PROBLEM: Of all the entries below, only the lines from the one with "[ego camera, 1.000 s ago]" up to and including the one with "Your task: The" are to be duplicated exactly.
STORED DATA Start Marker
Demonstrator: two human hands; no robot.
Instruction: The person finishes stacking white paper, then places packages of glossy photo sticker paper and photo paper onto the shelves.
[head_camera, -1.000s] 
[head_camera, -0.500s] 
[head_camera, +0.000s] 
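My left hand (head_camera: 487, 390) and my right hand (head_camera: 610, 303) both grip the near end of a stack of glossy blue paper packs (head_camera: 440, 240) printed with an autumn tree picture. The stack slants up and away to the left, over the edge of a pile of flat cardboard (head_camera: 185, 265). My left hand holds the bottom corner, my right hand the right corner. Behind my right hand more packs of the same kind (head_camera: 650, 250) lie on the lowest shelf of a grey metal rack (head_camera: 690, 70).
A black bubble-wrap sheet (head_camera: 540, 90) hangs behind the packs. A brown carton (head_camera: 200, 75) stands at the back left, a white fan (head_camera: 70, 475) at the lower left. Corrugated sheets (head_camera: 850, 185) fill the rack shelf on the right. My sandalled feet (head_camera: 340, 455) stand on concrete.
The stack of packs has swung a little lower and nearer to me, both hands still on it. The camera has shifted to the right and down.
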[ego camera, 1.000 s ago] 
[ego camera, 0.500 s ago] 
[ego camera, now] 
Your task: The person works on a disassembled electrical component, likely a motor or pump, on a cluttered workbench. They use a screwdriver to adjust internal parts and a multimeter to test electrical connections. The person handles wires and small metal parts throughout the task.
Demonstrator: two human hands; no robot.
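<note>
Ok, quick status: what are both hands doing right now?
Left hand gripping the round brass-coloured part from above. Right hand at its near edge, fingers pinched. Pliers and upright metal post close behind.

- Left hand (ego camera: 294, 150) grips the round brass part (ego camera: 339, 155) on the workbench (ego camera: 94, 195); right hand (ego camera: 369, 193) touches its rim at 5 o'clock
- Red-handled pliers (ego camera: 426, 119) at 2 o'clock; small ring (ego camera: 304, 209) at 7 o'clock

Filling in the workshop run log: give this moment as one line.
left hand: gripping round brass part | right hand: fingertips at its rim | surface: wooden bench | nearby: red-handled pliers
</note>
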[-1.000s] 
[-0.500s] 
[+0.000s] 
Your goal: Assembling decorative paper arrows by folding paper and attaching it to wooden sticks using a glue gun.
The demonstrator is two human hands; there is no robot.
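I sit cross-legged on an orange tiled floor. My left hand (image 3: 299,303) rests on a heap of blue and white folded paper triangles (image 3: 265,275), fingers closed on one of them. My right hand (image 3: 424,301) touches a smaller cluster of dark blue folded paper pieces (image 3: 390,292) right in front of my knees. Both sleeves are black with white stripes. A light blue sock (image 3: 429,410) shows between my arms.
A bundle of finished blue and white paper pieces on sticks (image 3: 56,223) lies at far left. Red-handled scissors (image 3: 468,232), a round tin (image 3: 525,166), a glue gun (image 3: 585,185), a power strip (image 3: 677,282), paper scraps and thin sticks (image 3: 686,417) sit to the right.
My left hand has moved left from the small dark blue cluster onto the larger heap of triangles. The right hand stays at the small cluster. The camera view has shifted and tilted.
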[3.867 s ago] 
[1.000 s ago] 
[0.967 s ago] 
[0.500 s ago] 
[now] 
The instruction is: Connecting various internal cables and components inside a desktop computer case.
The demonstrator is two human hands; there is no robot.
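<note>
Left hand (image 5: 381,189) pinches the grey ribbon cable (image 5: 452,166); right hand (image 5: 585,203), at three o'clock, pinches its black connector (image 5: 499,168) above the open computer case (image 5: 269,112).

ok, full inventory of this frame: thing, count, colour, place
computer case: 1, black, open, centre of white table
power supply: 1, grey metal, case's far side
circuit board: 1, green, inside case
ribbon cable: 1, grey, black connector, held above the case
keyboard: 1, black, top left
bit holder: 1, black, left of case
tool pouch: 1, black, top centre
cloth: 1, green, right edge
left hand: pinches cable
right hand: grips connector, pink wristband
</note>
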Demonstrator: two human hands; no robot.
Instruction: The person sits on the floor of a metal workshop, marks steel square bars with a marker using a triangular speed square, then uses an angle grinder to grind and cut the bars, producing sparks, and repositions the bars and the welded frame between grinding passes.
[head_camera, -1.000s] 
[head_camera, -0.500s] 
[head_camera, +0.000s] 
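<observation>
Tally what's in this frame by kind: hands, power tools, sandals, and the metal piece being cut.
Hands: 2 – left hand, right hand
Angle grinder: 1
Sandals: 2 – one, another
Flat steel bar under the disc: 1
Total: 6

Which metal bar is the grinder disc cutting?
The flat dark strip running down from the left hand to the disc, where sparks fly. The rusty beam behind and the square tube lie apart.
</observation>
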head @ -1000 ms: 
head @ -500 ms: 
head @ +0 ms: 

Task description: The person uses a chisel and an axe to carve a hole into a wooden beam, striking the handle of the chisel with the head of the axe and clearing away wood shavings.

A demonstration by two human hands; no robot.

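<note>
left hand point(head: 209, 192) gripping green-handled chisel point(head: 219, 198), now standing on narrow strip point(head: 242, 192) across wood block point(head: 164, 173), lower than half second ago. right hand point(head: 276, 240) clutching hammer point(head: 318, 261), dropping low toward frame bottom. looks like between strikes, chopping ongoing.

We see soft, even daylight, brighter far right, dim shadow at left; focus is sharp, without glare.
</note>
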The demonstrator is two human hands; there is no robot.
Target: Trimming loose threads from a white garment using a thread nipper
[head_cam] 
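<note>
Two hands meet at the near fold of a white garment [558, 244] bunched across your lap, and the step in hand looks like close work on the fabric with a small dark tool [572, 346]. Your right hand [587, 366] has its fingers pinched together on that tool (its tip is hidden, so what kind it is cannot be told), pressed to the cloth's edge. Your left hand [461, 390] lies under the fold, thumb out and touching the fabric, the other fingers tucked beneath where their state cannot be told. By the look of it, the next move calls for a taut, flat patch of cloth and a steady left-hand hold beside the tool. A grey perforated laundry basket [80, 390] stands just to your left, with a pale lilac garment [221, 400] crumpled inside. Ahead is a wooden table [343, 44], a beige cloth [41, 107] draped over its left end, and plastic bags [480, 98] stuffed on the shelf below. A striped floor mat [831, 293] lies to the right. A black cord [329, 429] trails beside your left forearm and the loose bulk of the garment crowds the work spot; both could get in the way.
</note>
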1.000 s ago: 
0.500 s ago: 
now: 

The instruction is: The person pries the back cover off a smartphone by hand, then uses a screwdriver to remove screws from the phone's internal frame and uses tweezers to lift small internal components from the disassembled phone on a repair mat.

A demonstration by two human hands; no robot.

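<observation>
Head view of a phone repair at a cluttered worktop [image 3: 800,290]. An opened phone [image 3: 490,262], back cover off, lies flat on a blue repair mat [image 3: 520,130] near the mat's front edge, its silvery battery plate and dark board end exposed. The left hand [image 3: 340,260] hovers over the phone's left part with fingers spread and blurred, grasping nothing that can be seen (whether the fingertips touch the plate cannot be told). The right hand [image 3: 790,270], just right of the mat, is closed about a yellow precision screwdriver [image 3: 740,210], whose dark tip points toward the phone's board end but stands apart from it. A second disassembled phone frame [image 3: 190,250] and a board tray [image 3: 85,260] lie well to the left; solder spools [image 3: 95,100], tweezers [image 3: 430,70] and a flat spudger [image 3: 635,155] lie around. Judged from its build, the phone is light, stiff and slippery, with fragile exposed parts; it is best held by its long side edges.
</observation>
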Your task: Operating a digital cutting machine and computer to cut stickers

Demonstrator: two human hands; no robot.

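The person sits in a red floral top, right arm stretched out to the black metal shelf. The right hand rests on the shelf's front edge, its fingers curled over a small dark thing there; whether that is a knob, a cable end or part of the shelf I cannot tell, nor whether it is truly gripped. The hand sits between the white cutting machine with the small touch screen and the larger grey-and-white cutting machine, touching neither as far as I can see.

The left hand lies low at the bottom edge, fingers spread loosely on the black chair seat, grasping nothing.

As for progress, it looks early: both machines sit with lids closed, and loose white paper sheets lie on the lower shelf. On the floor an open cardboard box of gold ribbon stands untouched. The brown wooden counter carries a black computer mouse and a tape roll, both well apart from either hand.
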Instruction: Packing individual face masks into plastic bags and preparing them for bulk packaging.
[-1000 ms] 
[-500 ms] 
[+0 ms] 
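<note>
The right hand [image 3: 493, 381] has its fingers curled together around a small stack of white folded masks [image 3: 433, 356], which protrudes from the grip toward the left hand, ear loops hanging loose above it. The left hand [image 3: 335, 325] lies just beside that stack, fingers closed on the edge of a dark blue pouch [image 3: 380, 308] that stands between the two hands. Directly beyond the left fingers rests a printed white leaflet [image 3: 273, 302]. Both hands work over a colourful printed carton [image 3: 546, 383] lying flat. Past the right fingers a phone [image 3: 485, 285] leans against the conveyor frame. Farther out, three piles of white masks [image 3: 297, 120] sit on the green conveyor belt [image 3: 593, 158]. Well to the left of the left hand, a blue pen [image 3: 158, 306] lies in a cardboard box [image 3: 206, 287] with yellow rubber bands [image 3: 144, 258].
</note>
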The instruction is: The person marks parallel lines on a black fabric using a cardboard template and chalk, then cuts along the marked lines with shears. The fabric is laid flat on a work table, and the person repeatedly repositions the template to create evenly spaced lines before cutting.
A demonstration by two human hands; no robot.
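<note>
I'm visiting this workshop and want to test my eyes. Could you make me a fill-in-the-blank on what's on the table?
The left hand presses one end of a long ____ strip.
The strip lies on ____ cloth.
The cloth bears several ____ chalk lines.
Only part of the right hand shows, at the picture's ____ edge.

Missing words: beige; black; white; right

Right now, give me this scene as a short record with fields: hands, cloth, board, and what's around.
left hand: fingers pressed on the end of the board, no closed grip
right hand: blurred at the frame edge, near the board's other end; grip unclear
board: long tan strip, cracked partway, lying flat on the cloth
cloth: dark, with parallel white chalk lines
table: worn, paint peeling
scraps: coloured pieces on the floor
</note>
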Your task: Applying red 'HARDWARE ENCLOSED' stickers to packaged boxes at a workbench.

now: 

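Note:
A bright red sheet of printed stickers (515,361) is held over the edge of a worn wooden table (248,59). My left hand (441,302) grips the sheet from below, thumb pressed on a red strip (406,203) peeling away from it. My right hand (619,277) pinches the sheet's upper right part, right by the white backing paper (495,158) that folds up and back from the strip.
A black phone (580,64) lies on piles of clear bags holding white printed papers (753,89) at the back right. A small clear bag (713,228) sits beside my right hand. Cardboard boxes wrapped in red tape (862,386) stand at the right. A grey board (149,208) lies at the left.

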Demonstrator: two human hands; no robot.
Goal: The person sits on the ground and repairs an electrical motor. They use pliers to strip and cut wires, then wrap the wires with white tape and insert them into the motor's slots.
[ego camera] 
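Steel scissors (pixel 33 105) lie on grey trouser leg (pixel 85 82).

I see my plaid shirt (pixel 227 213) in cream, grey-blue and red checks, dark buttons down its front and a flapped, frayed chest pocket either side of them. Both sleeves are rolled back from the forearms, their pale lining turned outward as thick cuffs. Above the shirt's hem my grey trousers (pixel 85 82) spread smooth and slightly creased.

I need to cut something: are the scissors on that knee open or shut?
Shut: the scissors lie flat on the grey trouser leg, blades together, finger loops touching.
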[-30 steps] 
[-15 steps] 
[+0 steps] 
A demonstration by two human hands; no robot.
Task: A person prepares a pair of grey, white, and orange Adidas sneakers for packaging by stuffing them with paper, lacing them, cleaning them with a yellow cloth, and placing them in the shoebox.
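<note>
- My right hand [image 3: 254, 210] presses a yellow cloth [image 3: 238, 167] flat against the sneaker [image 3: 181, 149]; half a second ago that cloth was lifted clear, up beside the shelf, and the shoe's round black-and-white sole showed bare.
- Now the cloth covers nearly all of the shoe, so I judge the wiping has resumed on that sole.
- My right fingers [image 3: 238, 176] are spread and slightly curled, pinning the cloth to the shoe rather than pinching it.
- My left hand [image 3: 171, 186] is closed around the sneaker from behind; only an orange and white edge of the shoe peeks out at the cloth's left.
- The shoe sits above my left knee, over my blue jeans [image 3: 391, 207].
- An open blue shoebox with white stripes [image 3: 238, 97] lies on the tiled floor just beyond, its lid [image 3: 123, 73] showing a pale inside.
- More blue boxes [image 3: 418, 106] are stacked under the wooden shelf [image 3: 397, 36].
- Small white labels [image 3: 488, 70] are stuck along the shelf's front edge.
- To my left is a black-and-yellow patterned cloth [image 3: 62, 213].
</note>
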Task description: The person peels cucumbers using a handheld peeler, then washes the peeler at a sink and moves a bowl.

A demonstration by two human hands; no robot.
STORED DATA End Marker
SOLUTION FOR THIS EXERCISE:
[ego camera, 1.000 s ago] 
[ego camera, 0.500 s ago] 
[ego camera, now] 
Your task: The person works on a disassembled electrical component, likely a motor or pump, on a cluttered workbench. They use a screwdriver to adjust internal parts and a multimeter to test electrical connections. The person handles wires and small metal parts throughout the task.

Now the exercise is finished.